Wednesday, January 9, 2013

Loneliness


I am discovering loneliness. I think loneliness feels different in a foreign country. The loneliness of a parent is not the same loneliness of a single person. If I am honest, I think when I was single and kid-less, I only ever experienced loneliness when surrounded by people, never when alone. I have always been content to be on my own, glad for the chance to read uninterrupted for hours or watch movies or swim or do any number of things I cannot do with a person or groups of people. My mother says that when I was an infant, she could strap me in the bouncy seat in front of the picture window and clean the entire house without hearing a peep from me. I wasn’t asleep, just endlessly fasinted by the goings on outside our house, or amusing myself with my own made up stories, I guess. What stories a 6-month-old tells herself while waiting for the vacuuming to cease I will leave to conjecture. Also, cleaning the whole house while the baby is strapped in a bouncy seat in another room: neglect, or efficient parenting providing the opportunity to develop a sense of imagination? Discuss.
I think loneliness for single parents the world over must be hard, but for single adoptive parents even more so. At least if you are a single parent due to divorce, if you have a serious problem with your kid, you can generally call up the ex and discuss how you should handle it: discipline, a good talking to, whatever. As a single adoptive parent in a foreign country, I find myself lonely for the companionship of having someone to be a sounding board for these things. Maybe that isn’t loneliness; maybe it’s missing something that never existed. But, I think, if I were in the US, there are many people I could call up at a moment’s notice to get sound advice about these things. Here, I have skype and acquaintances to ask, but it’s not the same. Maybe that’s not loneliness either, maybe it’s missing something I once had.
Sophie goes to camp tomorrow for 3 days, and I find myself feeling her absence already. Three days of alone time could be a gift, but I am not sure if I should feel obligated to fill up the empty time by being social and spending time with people I rarely see, now that I’m a parent and working full-time, or if I am allowed to just sit home and chill out without feeling guilty about NOT feeling guilty. The times in which I have long stretches of alone time, I find are the loneliest of all, recently.  My days here are so full of Taw Saeng, Sophie and the million things to do around the house, I don’t have time to miss anything, only time to enjoy my life here. But when I take the time and let myself think, I find I miss people profoundly.
There are not many things I can say I miss about the US: the smell of the magnolias in the summer evenings driving over the Sepulveda Pass, the scent of the woods in Washington State, the sight of Los Angeles and all its neighborhoods decorated for Christmas, the view of the city at night from the top of Mulholland. But I CAN say that I miss people. It’s painful to be away from people and not have the freedom to just hang out or call them up to check in anytime I feel like it, so I just avoid thinking about them, or emailing them or checking their Facebook status updates because it reminds me of the vast distance between us. I know, we live in a world of skype, Gmail chat, etc, but that is not the same as sitting in a room and having a conversation that can last hours and range from talking about Castle (that’s a TV show, btw) to where we want to be in 10 years. It’s that empty space where a tangible relationship once was that creates the loneliness I feel now. Because when I allow myself to think about the lives that people are living that I am now not a part of, the missing slams into me with a force like a cement fist to my chest. The intensity blindsides me with its unexpectedness and leaves me gasping.

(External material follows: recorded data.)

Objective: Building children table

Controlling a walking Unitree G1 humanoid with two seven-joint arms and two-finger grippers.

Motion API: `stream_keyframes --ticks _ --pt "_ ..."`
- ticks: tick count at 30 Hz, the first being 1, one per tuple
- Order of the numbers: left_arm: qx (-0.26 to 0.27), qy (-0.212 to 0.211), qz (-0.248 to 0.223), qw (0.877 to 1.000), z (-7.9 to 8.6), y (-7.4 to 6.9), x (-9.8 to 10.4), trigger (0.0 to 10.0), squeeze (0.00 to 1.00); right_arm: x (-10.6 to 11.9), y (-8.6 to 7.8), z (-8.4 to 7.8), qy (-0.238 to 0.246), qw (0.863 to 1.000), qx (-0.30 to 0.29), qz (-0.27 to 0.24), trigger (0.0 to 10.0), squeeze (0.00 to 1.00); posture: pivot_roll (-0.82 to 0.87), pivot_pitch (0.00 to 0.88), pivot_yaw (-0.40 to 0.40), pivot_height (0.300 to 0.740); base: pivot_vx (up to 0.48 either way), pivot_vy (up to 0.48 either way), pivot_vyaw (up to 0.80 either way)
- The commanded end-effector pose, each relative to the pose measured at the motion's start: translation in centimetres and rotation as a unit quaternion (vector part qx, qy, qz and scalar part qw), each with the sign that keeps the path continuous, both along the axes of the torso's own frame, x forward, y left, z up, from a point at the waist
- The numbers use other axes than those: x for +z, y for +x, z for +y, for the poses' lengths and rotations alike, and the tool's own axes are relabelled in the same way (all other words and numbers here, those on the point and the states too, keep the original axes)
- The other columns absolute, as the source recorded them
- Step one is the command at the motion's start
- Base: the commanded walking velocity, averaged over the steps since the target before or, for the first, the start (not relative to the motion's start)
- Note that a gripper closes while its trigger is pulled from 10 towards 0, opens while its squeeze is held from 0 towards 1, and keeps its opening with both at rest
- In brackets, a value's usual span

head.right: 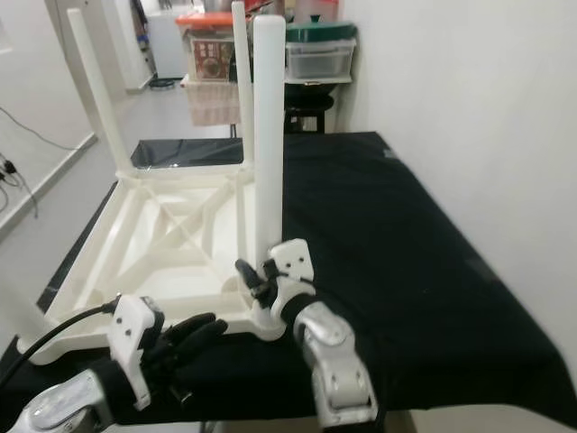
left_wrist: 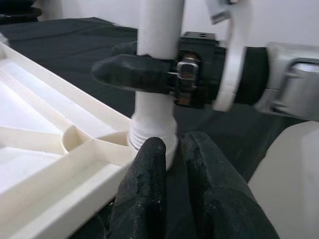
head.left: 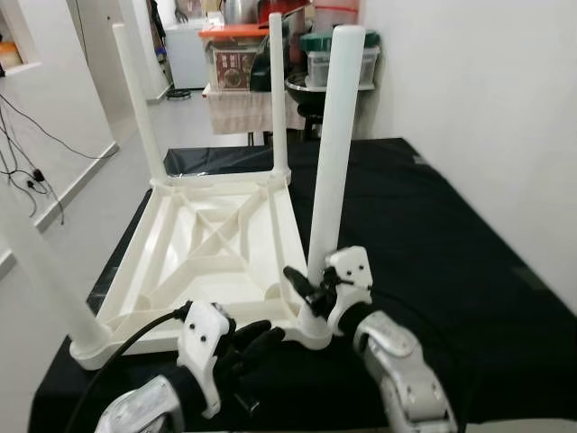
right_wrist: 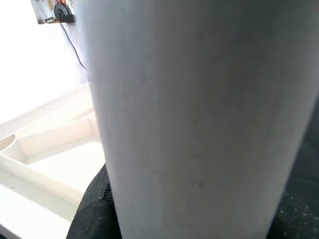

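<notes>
My right hand [head.left: 311, 287] is clamped around the white table leg [head.left: 334, 153] low down, just above the corner socket [left_wrist: 152, 137] where it meets the upturned tabletop [head.left: 212, 244]. In my left wrist view one black finger [left_wrist: 132, 72] wraps across the front of the leg, pressed tight against it, and the threaded collar at the leg's foot sits in the socket below. In my right wrist view the leg's pale surface sits right up close.

My left hand [head.left: 257, 343] rests lower and nearer to me, beside the same corner of the tabletop. Its two fingers [left_wrist: 144, 194] lie side by side, touching or nearly so, with nothing between them; their tips point at the base of the leg and come just short of it.

The children's table lies upside down on the black-covered counter [head.left: 451, 244], ribbed underside facing up. The leg I grip stands upright at the near right corner. Three more white legs rise from the other corners: far right [head.left: 279, 90], far left [head.left: 137, 99] and near left [head.left: 45, 271].
</notes>
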State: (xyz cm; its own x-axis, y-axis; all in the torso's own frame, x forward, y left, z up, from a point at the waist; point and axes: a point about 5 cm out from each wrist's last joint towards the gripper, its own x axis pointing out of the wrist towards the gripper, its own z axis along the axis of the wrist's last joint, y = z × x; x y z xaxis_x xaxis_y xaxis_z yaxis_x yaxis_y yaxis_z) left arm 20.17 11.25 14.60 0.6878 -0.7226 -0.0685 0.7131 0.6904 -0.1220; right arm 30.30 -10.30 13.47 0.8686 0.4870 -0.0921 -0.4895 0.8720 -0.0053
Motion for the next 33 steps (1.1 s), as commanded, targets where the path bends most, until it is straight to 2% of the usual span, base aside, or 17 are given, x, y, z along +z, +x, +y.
stream_keyframes --ticks 1,6,7,8,9,11,14,17,18,19,22,23,24,31,32,33 --pt "-0.002 -0.003 0.006 1.0 0.1 0.3 -0.3 10.0 0.0 -2.3 -0.1 -0.4 -0.009 0.998 -0.016 0.055 0.0 0.0 0.0 0.0 0.011 0.74 0.0 0.0 0.0" --pt "0.001 -0.009 0.009 1.0 0.1 0.4 -0.4 10.0 0.0 -1.5 -0.3 0.3 -0.016 0.998 -0.039 0.05 0.0 0.0 0.0 0.0 0.013 0.74 0.0 0.0 0.0" --pt "0.001 -0.008 0.009 1.0 0.3 0.5 -0.5 10.0 0.0 -1.2 -0.4 0.4 -0.013 0.998 -0.032 0.053 10.0 0.53 0.0 0.0 0.014 0.74 0.0 0.0 0.0" --pt "0.001 -0.008 0.009 1.0 0.3 0.5 -0.5 10.0 0.0 -1.2 -0.4 0.4 -0.013 0.998 -0.032 0.053 10.0 0.53 0.0 0.0 0.014 0.74 0.0 0.0 0.0" --pt "0.001 -0.006 0.01 1.0 0.4 0.6 -0.6 10.0 0.0 -0.9 -0.4 0.4 -0.008 0.999 -0.017 0.051 10.0 1.0 0.0 0.0 0.011 0.74 0.0 0.0 0.0" --pt "0.0 -0.004 0.01 1.0 0.5 0.7 -0.7 10.0 0.0 -0.5 -0.3 0.5 0.0 0.999 0.006 0.046 10.0 1.0 0.0 0.0 0.011 0.74 0.0 0.0 0.0" --pt "-0.001 0.002 0.01 1.0 0.6 1.1 -1.1 10.0 0.0 1.5 0.4 0.7 0.037 0.991 0.127 0.007 10.0 1.0 0.01 0.0 0.004 0.74 0.0 0.0 0.0" --pt "-0.003 0.005 0.009 1.0 0.6 1.3 -1.2 10.0 0.0 2.6 0.8 0.1 0.015 0.975 0.22 -0.023 10.0 1.0 0.02 0.0 -0.003 0.74 0.0 0.0 0.0" --pt "-0.003 0.005 0.009 1.0 0.6 1.3 -1.2 10.0 0.0 2.6 0.8 0.1 0.015 0.975 0.22 -0.023 10.0 1.0 0.02 0.0 -0.003 0.74 0.0 0.0 0.0" --pt "-0.004 0.007 0.009 1.0 0.5 1.3 -1.3 10.0 0.0 3.0 1.1 -0.4 0.011 0.968 0.251 -0.023 10.0 0.2 0.03 0.0 -0.008 0.74 0.0 0.0 0.0" --pt "-0.005 0.008 0.008 1.0 0.5 1.4 -1.4 10.0 0.0 3.2 1.2 -0.7 0.011 0.963 0.269 -0.021 10.0 0.2 0.03 0.0 -0.008 0.74 0.0 0.0 0.0" --pt "-0.006 0.009 0.008 1.0 0.5 1.4 -1.5 10.0 0.0 3.5 1.8 -1.3 0.005 0.955 0.295 -0.017 10.0 0.0 0.03 0.0 -0.011 0.74 0.0 0.0 0.0" --pt "-0.006 0.01 0.007 1.0 0.4 1.4 -1.5 10.0 0.0 3.7 2.4 -1.9 -0.001 0.949 0.314 -0.008 10.0 0.0 0.05 0.0 -0.015 0.74 0.0 0.0 0.0" --pt "-0.008 0.012 0.006 1.0 0.4 1.4 -1.7 10.0 0.0 3.8 3.6 -2.8 -0.003 0.938 0.345 0.013 10.0 0.0 0.06 0.0 -0.02 0.74 0.0 0.0 0.0" --pt "-0.009 0.013 0.006 1.0 0.4 1.4 -1.8 10.0 0.0 3.9 3.9 -2.7 0.0 0.933 0.361 0.017 4.5 0.0 0.06 0.0 -0.02 0.74 0.0 0.0 0.0" --pt "-0.01 0.013 0.006 1.0 0.4 1.4 -1.8 10.0 0.0 3.9 4.0 -2.7 0.003 0.928 0.371 0.02 4.5 0.0 0.06 0.0 -0.02 0.74 0.0 0.0 0.0"
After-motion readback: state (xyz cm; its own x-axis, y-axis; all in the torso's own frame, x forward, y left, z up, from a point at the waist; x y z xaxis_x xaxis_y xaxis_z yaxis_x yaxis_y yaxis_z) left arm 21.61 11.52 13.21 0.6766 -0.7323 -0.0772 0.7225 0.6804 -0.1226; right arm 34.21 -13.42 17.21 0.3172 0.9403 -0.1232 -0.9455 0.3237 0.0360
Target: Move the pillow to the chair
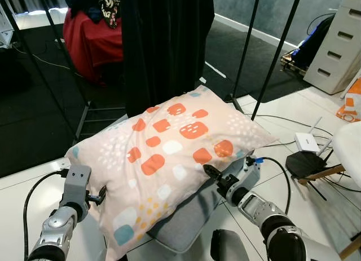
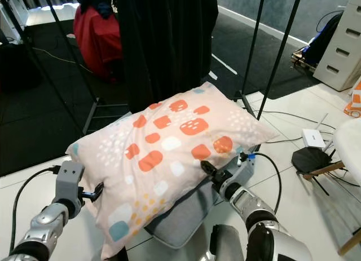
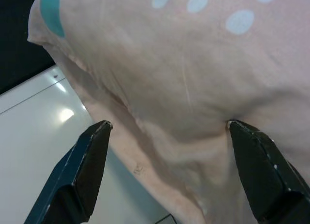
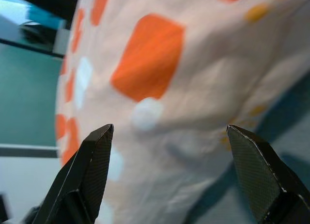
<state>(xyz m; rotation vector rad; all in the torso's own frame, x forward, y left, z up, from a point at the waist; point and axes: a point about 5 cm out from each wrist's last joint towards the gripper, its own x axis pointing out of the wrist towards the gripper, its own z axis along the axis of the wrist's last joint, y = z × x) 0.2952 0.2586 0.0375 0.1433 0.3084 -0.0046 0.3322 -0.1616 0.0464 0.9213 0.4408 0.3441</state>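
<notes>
Pillow (image 1: 169,154) spans the gap between both hands, its long axis running from the near left corner, just ahead of the left hand (image 1: 100,194), up and away past the right hand (image 1: 210,173). It lies on a grey cushion (image 1: 189,221). Left fingers (image 3: 82,171) are spread about the pillow's edge; right fingers (image 4: 85,178) are spread against its side. Both hands look equally near, so a 2-handed squeeze seems fitting.
</notes>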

Looking forward to 3 days with no parenting duties, I think about what I would do if I were faced with three days of free time in LA. I would call Wednesday to go see a movie at the AMC Burbank 16 and go movie hopping….I mean buy tickets to three movies in a day; then, go window shopping or ice skating. I would call up Rosa and geek out about Harry Potter and Les Mis and what books we are currently reading and how they are changing our worldviews. I would go over to Helen and Todd’s place and have dinner with their family, and braid Maya’s hair and talk about Ethan’s sports stats this season. I would go with Trina and Brady and Oliver to the beach and play in the sand. But, I can’t do any of that here because I am here and they are there and that is what it is. And so, I feel lonely. I have been reading Lauren Winner’s book Still: Notes on a Mid-Faith Crisis and she talks about loneliness as if it were a person. She says that loneliness “takes a letter opener from her bag and tells me she can kill me if she wants to.”  I don’t think my loneliness is quite that dramatic or direct, but it’s an interesting visual, no?
So, I will sit with my loneliness, and as Lauren Winner suggests, “see what it has for me.” Who knows what new insights may appear?